Dalam menampilkan kondisi klinis pasien atau hasil pemeriksaan penunjang pasien untuk tujuan pendidikan, hanya boleh dilakukan atas persetujuan pasien serta identitas pasien seperti wajah dan nama yang dikaburkan.

Hal ini dikecualikan pada penggunaan media sosial dengan maksud konsultasi suatu kasus kedokteran sebagaimana yang diatur pada poin 6.

8. Pada penggunaan media sosial dengan tujuan memberikan edukasi kesehatan bagi masyarakat, sebaiknya dibuat dalam akun terpisah dengan akun pertemanan supaya fokus pada tujuan.

Bila akun yang sama juga digunakan untuk pertemanan, maka dokter harus memahami dan mengelola ekspektasi masyarakat terhadap profesi kedokteran.

9. Pada penggunaan media sosial dengan tujuan edukasi ilmu kedokteran dan kesehatan yang terbatas pada dokter dan atau tenaga kesehatan, hendaknya menggunakan akun terpisah dan memilah sasaran informasi khusus dokter.

10. Pada penggunaan media sosial dengan tujuan pertemanan, dokter dapat bebas berekspresi sebagai hak privat, sesuai ketentuan etika umum dan peraturan perundang-undangan yang berlaku, dengan memilih platform media sosial yang diatur khusus untuk pertemanan dan tidak untuk dilihat publik.

11. Dokter perlu selektif memasukkan pasiennya ke daftar teman pada akun pertemanan karena dapat mempengaruhi hubungan dokter-pasien.

12. Dokter dapat membalas dengan baik dan wajar pujian pasien atau masyarakat atas pelayanan medisnya sebagai balasan di pasien atau masyarakat tersebut.

Namun sebaiknya dokter menghindari untuk mendesain pujian pasien/masyarakat atas dirinya yang dikirim ke publik menggunakan akun media sosial dokter sebagai tindakan memuji diri secara berlebihan.

13. Pada kondisi di mana dokter memandang aktivitas media sosial sejawatnya terdapat kekeliruan, maka dokter harus mengingatkannya melalui jalur pribadi.
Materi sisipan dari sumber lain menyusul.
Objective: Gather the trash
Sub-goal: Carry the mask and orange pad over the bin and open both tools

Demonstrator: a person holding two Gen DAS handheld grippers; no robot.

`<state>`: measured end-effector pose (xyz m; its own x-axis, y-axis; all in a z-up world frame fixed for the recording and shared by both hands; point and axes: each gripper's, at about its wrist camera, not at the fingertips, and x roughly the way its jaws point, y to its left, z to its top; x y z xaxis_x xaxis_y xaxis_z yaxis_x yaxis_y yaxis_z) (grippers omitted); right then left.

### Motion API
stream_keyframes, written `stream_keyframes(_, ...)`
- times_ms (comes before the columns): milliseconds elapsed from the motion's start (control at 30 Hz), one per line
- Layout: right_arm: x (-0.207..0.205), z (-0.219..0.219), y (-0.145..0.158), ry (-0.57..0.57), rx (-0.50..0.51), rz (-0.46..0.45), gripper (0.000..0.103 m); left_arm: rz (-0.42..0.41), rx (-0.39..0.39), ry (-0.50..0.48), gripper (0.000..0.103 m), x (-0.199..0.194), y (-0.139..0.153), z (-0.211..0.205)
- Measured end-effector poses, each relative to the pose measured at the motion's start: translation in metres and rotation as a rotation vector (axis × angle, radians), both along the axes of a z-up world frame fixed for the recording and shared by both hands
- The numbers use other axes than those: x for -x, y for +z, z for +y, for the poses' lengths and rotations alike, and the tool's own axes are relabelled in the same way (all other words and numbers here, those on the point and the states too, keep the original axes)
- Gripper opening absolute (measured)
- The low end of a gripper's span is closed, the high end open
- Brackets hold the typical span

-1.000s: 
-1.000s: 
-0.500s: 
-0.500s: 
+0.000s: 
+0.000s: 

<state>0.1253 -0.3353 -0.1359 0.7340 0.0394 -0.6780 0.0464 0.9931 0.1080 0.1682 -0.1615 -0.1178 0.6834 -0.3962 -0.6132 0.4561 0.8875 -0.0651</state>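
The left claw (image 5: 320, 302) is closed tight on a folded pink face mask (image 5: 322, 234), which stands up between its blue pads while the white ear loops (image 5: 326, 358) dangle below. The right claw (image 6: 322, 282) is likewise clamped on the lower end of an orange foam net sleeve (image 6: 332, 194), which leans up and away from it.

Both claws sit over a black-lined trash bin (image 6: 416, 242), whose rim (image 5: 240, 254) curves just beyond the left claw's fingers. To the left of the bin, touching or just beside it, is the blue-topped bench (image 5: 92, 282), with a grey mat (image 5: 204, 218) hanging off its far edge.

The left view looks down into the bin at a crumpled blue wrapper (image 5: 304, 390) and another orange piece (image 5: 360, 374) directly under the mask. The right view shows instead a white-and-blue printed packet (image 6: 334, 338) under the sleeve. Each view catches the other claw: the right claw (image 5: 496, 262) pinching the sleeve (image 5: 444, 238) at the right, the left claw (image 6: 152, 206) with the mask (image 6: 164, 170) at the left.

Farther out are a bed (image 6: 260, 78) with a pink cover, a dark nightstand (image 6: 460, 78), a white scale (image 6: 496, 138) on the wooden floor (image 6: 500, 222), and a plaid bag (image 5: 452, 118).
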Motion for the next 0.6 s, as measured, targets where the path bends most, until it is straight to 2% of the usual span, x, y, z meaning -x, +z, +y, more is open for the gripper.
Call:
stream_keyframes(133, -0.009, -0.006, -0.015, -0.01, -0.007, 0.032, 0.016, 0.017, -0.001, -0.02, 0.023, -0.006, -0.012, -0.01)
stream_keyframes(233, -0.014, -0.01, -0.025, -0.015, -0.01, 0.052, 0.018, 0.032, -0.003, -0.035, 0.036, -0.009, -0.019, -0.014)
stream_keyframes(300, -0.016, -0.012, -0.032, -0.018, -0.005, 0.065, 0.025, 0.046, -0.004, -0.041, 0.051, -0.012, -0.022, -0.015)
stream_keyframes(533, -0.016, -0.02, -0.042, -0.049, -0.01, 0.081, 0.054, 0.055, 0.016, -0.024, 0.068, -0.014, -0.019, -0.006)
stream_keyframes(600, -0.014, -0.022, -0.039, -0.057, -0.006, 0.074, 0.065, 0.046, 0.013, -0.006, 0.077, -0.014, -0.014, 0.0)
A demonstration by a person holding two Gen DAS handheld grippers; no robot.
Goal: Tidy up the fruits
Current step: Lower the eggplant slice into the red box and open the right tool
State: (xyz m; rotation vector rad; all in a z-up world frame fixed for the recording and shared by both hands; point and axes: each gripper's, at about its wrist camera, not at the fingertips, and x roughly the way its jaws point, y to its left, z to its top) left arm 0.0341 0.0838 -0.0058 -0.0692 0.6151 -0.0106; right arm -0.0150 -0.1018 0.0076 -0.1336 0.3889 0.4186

Apabila dokter tersebut tidak bersedia diingatkan dan memperbaiki perilaku aktivitasnya di media sosial, maka melaporkan kepada MKEK.

Jika yang bersangkutan benar melakukan pelanggaran, akan dikenakan sanksi atau proses lanjutan sesuai dengan fatwa MKEK.

"Kita akan panggil dulu yang bersangkutan," ungkap dr Budi.